• **What to work on**: From the listing below, output only the lines starting at the line that has "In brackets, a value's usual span" and ending at the line that has "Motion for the", exactly as they appear, ends included.

• **Dataset content**:
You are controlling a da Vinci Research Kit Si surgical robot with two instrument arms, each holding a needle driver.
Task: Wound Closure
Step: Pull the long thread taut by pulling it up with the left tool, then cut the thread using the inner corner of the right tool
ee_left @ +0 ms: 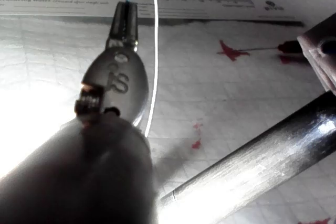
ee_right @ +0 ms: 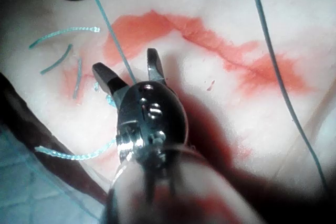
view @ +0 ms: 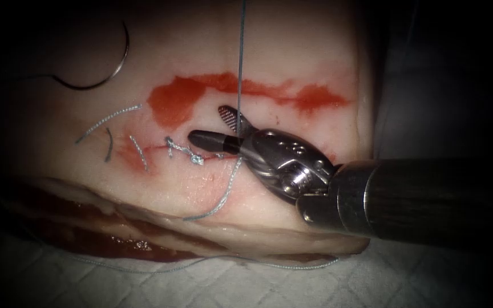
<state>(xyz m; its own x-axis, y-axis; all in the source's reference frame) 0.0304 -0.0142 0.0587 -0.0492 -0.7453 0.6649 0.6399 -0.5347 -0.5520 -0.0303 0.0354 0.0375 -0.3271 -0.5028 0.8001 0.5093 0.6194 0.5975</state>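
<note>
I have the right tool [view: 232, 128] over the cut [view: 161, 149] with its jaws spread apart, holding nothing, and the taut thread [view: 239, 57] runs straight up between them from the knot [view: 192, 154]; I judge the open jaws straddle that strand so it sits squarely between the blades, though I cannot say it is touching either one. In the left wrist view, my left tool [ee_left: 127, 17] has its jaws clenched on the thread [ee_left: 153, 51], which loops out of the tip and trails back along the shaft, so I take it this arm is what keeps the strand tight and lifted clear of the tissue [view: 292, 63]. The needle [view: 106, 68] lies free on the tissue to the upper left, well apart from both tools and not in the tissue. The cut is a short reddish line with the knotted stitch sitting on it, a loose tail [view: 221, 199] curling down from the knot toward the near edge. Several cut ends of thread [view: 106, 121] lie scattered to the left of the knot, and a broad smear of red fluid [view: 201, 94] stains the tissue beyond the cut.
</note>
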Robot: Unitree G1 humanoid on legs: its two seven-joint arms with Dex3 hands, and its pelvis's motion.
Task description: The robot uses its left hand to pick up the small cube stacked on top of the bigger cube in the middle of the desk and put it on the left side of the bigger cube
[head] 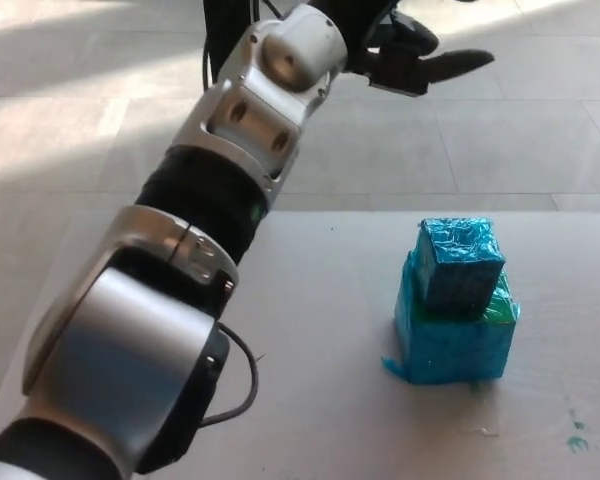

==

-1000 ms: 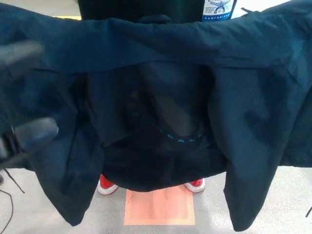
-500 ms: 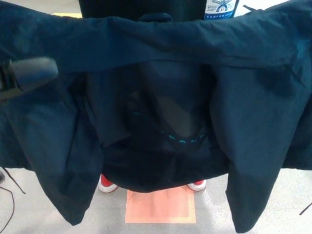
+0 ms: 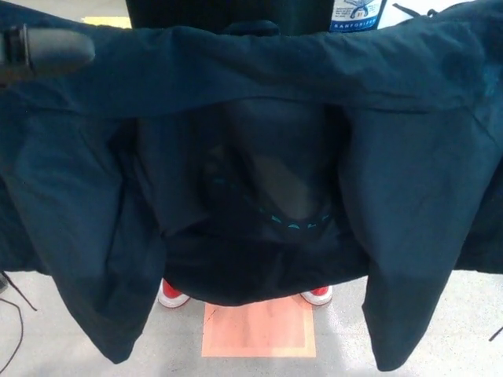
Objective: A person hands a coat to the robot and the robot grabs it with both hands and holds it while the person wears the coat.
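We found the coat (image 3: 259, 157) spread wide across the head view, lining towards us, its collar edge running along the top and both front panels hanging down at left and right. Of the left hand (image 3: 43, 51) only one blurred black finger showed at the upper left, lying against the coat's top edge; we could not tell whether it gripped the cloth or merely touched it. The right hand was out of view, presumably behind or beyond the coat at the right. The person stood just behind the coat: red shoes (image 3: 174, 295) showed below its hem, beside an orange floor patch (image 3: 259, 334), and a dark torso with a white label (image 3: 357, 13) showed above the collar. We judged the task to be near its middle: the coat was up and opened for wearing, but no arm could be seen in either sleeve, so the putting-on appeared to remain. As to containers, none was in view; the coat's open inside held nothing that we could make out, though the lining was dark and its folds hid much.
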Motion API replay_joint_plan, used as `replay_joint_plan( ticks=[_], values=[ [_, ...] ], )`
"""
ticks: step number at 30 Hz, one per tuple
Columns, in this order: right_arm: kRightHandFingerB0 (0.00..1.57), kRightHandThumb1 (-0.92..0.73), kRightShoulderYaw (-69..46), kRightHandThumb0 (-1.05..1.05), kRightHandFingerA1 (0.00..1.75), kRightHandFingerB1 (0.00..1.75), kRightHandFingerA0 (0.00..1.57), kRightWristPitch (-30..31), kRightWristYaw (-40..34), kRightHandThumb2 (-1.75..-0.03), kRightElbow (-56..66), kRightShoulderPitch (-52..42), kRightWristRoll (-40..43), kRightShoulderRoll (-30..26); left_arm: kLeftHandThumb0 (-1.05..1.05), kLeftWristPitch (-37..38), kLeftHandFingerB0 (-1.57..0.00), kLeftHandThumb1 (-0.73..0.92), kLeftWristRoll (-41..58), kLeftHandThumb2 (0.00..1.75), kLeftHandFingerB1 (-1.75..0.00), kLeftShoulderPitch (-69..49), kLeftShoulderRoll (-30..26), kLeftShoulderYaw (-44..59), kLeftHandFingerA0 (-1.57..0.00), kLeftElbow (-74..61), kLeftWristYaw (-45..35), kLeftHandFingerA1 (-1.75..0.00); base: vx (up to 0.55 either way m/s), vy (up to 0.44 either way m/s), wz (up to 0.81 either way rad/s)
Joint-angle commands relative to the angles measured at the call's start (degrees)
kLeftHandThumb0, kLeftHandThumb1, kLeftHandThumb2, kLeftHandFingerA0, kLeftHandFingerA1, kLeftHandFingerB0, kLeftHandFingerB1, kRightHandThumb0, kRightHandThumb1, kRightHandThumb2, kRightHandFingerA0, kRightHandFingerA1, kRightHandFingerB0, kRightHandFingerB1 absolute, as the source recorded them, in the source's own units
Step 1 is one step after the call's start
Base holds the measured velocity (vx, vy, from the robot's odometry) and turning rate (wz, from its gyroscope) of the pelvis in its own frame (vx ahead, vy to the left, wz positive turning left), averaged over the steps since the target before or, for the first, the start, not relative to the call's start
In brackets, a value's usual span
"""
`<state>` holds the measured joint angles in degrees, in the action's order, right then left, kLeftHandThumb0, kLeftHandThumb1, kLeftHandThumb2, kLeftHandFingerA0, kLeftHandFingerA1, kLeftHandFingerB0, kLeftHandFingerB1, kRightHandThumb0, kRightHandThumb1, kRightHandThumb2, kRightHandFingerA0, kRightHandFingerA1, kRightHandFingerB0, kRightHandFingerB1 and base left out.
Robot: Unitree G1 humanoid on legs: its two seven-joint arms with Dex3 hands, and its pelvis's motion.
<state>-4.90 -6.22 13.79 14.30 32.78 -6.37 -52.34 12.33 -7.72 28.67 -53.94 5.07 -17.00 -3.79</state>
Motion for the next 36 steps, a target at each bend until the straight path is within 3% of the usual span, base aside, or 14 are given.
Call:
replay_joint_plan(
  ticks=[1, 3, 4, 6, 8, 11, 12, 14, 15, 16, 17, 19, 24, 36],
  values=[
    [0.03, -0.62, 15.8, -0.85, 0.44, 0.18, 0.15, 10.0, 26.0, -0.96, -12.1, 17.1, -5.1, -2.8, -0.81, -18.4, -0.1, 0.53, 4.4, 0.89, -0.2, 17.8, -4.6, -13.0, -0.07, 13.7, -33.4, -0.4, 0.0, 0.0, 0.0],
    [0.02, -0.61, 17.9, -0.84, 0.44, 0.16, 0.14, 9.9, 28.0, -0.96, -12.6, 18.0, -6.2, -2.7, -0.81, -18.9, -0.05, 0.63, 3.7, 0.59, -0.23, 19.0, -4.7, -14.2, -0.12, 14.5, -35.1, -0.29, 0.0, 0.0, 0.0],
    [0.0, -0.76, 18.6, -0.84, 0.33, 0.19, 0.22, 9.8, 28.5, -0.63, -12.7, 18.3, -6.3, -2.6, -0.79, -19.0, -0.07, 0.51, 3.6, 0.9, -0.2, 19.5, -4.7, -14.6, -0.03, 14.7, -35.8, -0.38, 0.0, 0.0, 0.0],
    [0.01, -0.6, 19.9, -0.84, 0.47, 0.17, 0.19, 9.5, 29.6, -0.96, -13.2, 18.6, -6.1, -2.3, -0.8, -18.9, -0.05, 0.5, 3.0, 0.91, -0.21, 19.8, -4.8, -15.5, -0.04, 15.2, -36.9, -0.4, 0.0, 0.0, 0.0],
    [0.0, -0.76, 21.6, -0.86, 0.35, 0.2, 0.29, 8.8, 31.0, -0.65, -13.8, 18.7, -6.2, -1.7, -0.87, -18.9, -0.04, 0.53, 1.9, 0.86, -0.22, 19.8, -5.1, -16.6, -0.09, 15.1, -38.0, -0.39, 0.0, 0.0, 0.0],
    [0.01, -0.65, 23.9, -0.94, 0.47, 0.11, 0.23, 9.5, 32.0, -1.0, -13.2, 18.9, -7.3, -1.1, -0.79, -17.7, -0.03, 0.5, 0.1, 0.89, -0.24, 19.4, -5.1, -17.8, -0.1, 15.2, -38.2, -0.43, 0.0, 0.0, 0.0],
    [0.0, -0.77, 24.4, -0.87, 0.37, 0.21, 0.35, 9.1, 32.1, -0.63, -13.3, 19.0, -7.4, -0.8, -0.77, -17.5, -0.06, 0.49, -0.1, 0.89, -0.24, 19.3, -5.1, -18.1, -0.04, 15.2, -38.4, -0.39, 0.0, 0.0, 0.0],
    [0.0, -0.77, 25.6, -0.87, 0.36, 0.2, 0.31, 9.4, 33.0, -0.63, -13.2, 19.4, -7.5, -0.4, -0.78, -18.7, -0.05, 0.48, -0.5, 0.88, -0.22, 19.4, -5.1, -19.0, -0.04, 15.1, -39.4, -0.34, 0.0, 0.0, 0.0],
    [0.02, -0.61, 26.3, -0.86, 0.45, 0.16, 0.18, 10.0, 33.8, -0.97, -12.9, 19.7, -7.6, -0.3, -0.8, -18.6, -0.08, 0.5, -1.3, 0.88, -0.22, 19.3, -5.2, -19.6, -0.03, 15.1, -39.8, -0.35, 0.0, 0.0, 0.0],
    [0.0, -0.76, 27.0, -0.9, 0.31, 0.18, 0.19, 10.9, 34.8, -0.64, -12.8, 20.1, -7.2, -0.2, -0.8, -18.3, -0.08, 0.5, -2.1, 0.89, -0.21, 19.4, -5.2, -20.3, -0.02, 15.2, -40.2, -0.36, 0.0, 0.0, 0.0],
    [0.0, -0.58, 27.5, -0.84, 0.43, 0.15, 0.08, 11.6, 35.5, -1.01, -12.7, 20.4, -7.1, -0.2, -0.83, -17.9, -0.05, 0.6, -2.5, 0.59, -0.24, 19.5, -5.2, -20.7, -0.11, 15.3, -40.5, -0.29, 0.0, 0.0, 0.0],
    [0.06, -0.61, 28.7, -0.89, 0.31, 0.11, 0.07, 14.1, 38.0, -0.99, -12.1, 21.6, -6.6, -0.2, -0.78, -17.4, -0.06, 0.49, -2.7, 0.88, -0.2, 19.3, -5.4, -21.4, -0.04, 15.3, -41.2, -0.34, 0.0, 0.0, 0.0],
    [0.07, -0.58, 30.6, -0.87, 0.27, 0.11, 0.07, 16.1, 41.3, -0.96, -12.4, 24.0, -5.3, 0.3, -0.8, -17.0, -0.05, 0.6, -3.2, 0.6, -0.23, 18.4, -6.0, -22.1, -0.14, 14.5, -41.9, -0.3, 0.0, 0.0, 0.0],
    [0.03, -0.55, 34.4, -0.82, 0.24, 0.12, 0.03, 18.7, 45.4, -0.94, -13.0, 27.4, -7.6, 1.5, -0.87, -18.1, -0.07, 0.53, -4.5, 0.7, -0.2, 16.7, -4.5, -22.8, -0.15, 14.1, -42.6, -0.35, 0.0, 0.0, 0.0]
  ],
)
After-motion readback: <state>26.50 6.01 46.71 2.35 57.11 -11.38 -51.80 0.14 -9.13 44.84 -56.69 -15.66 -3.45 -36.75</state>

• **Solution to this exercise**:
In brackets, a value's usual span
"""
`<state>` holds the measured joint angles in degrees, in the action's order, right then left, kLeftHandThumb0, kLeftHandThumb1, kLeftHandThumb2, kLeftHandFingerA0, kLeftHandFingerA1, kLeftHandFingerB0, kLeftHandFingerB1, kRightHandThumb0, kRightHandThumb1, kRightHandThumb2, kRightHandFingerA0, kRightHandFingerA1, kRightHandFingerB0, kRightHandFingerB1 and base left out.
Robot: Unitree G1 humanoid on legs: its two seven-joint arms with Dex3 hands, and its pelvis's motion.
<state>-4.90 -6.22 13.79 14.30 32.78 -6.37 -52.34 12.33 -7.72 28.67 -53.94 5.07 -17.00 -3.79</state>
Motion for the next 36 steps, a target at each bend until the straight path is within 3% of the usual span, base aside, or 14 are given.

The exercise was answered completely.